That is not actually true. There are actually very few "trojanized" keyloggers for the Mac. Very little malware of any kind at all. I've been tracking it for years, and I only know of 30 different malware programs (not counting slightly modified variants of each) for the Mac. At this point, all of those are either extinct or exceedingly rare.
Its actually very true. I am not talking about Trojanised keyloggers, i am just talking about keyloggers in general. Do a google search and you will see that anyone can buy a keylogger and include it in their own open source software which 90% of people run without even thinking, and without even scanning because they believe Mac's dont need Malware scanners.
Most of the recent Mac malware has been used for targeting specific organizations, and is almost guaranteed not to be seen by anyone else.
Its very dangerous to think that just because you are not a big company, you are not a potential target. There is just way too much evidence to suggest the contrary.
Because of Gatekeeper, if you're running Mountain Lion. If you use the default settings, it will prevent software that is not signed by a registered developer from running. There's no way any hacker is going to register with Apple so that they can digitally sign their highly illegal software! And even if they did, Apple would simply revoke the certificate and add that software to their XProtect definitions so it would be identified as malware.
Like others have suggested here in this thread, the reality of Gatekeeper is that most people cannot use it because the software they need is not available on the Apple store. Anyone with even a passing interest in open source software will not be able to turn it on. It might be fine for the mom and pops out there, but most wont have it enabled. I agree if all your software falls under this banner than your security profile is lifted quite substantially, but otherwise if you are any sort of power user on a mac you will most likely have it disabled.
Note that firewalls have no role whatsoever in protecting you against malware, and most "network protection" software isn't doing a whole lot that is useful. A lot of malware these days is distributed through legit sites that have been hacked, and dedicated malware servers hop around. Buying software that will block access to known malicious sites isn't a reliable way of protecting yourself.
I agree with you here, but thats not what I was trying to say. There is no silver bullet for Malware protection, but if you are going to actually get some AV software, at least make sure you have some added protection that will be of use.
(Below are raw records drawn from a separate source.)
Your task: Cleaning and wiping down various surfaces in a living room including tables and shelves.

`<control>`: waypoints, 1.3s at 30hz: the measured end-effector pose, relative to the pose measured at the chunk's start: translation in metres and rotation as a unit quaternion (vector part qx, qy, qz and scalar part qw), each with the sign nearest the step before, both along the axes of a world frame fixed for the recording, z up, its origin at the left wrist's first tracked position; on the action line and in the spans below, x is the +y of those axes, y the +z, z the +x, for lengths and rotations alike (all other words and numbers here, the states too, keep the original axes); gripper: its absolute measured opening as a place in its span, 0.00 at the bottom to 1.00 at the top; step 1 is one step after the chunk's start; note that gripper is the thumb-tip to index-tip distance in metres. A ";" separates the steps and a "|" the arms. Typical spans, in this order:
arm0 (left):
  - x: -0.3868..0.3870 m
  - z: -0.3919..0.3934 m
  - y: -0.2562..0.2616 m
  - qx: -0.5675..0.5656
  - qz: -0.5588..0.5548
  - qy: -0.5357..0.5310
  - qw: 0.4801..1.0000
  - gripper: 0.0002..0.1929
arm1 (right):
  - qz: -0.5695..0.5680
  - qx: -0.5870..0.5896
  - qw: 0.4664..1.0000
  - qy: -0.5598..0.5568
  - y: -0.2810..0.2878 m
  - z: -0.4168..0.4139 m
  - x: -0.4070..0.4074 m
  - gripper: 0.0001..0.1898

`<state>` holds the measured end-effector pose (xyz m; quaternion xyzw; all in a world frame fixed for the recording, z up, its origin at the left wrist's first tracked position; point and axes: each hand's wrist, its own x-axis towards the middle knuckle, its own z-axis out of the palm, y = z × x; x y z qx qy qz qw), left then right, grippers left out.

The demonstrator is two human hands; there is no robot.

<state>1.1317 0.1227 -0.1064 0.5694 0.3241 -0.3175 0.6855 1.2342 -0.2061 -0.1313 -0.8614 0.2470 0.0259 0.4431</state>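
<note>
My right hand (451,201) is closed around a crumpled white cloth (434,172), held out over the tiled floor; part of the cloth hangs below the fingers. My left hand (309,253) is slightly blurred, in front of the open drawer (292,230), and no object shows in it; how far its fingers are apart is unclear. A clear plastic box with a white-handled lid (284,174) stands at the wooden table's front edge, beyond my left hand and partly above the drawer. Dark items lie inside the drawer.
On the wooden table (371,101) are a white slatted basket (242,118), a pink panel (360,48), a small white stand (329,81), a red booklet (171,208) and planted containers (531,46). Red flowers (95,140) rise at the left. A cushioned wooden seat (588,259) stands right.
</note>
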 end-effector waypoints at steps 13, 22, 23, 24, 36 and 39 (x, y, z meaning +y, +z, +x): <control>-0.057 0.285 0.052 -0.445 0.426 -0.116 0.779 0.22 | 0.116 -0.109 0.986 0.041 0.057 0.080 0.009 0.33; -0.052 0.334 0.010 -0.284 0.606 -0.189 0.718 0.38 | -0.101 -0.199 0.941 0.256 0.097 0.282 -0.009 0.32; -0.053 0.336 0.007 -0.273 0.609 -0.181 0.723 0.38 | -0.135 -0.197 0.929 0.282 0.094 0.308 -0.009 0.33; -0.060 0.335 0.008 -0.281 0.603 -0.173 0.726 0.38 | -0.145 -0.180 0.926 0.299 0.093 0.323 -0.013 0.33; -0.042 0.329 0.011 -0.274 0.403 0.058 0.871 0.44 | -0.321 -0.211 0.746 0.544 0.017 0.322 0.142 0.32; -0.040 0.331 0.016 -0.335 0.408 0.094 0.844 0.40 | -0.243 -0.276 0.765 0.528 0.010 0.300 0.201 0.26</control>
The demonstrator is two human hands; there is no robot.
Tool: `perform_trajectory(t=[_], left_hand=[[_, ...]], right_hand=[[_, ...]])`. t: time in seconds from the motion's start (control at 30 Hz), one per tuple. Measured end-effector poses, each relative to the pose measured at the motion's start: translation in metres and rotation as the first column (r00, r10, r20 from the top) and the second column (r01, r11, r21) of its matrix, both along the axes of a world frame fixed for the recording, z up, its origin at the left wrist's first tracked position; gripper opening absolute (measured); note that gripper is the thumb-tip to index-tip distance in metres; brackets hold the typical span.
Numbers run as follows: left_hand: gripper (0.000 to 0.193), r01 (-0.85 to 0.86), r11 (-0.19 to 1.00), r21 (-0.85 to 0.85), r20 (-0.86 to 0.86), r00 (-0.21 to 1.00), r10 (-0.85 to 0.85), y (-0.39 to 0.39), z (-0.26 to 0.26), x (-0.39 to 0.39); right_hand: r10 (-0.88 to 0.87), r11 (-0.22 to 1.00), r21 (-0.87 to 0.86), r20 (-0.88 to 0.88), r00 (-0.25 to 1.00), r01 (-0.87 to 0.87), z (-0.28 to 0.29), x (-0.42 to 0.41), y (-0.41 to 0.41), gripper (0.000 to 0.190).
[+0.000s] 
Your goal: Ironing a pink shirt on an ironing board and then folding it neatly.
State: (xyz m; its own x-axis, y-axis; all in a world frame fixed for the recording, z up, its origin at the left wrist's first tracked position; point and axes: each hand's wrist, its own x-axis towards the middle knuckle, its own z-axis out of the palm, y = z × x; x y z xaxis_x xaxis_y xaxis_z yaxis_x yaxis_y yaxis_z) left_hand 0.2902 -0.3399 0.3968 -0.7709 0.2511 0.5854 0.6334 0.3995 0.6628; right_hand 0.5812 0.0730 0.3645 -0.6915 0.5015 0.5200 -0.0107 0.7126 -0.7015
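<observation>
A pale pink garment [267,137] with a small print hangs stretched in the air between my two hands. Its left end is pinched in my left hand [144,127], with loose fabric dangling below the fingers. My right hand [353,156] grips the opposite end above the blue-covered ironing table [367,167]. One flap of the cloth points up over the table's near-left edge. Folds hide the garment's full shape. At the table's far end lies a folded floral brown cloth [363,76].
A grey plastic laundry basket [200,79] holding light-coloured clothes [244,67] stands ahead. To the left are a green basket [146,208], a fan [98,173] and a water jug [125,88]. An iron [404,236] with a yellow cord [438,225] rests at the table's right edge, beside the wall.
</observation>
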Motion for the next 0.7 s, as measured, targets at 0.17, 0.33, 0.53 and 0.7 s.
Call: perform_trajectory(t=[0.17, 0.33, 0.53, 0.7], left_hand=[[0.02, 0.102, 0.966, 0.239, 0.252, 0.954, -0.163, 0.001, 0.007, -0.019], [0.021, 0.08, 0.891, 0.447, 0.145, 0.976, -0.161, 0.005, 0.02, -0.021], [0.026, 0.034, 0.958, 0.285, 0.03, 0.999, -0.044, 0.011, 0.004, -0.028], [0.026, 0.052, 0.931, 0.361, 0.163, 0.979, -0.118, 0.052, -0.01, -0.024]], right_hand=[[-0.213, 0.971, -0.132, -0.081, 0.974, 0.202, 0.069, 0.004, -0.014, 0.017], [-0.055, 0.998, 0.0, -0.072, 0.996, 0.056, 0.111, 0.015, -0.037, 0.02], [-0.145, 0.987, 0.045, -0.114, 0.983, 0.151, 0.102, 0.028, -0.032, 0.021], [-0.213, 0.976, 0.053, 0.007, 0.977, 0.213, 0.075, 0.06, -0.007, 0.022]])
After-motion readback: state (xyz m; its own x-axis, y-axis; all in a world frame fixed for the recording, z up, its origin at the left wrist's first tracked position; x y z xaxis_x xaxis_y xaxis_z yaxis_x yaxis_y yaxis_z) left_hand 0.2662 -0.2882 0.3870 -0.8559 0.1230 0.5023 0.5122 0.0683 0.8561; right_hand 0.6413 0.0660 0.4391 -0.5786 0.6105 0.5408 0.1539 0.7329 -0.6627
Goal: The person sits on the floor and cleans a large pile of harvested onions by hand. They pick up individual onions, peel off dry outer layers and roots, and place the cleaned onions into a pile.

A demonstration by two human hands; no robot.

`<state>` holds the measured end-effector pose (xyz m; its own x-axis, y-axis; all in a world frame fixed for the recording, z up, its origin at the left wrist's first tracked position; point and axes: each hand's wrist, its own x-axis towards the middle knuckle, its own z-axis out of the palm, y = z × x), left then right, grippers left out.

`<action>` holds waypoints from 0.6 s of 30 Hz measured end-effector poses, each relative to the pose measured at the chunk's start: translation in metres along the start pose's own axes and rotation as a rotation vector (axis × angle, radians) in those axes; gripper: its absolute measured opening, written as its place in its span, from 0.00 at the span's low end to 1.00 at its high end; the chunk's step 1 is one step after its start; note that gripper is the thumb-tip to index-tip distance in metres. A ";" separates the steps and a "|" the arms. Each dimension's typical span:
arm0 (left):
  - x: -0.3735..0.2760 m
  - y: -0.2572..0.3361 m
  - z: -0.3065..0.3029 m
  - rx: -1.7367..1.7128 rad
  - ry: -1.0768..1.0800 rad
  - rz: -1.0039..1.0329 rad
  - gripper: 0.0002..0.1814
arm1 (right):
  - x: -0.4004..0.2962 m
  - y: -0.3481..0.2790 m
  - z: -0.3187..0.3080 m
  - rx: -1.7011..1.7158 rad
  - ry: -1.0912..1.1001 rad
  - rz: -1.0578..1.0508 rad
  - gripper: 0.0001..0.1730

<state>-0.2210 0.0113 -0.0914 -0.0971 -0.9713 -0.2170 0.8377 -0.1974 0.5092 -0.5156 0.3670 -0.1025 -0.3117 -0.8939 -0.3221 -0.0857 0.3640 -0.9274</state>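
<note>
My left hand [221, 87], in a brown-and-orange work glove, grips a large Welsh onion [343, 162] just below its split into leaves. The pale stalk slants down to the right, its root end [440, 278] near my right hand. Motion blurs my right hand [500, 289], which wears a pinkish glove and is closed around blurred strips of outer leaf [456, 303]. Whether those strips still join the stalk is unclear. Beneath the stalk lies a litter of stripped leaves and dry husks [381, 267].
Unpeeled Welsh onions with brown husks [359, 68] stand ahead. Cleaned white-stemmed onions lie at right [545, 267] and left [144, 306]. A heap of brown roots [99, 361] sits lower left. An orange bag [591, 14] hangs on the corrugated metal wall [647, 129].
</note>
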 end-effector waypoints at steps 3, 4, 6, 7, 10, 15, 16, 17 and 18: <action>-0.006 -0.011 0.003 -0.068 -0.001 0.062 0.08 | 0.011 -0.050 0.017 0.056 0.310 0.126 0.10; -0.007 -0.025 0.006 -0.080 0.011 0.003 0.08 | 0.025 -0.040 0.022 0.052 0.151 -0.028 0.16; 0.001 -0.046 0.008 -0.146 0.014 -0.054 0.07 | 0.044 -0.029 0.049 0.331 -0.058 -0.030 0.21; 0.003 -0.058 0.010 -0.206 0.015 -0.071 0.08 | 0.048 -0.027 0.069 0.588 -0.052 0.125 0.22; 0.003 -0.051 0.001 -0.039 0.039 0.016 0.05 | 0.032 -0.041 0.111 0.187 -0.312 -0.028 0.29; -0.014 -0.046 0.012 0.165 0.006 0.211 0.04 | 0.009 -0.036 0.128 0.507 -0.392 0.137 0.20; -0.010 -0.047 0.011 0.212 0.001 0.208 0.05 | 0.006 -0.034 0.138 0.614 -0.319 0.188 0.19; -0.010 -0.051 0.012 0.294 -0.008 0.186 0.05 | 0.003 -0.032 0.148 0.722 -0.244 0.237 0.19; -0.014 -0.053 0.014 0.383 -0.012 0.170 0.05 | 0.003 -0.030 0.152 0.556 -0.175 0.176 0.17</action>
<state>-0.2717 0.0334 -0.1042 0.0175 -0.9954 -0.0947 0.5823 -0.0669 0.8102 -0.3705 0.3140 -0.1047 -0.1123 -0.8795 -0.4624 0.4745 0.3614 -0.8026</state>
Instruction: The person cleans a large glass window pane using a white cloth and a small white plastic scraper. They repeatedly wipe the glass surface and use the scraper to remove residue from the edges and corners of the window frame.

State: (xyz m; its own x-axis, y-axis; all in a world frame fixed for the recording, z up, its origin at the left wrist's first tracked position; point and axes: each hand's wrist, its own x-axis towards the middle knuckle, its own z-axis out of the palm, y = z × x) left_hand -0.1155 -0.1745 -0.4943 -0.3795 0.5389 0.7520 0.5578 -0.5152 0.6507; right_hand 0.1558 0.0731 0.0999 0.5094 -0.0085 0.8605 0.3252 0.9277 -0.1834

No one single function will save you, but multiple layers of security is always a benefit.
Having a firewall is not about reputation, its about ensuring you understand what communication is happening on you computer. Just because you cant rely on reputation for ensuring that you are protected against traffic going to malicious sites doesnt mean you should just throw your hands up in the air and get rid off all security alltogether.
At the end of the day, nobody cant stop targeted, well designed malware, but it doesnt hurt to have as many layers of security as possible to ensure you are not going to become a victim.
This thread has some great discussion in it, but anyone who thinks just because they are on a Mac they are automatically protected is just a potential victim in waiting.
Is it going to take an even greater Mac virus outbreak before people realise this? I for one would rather be a bit more proactive than this.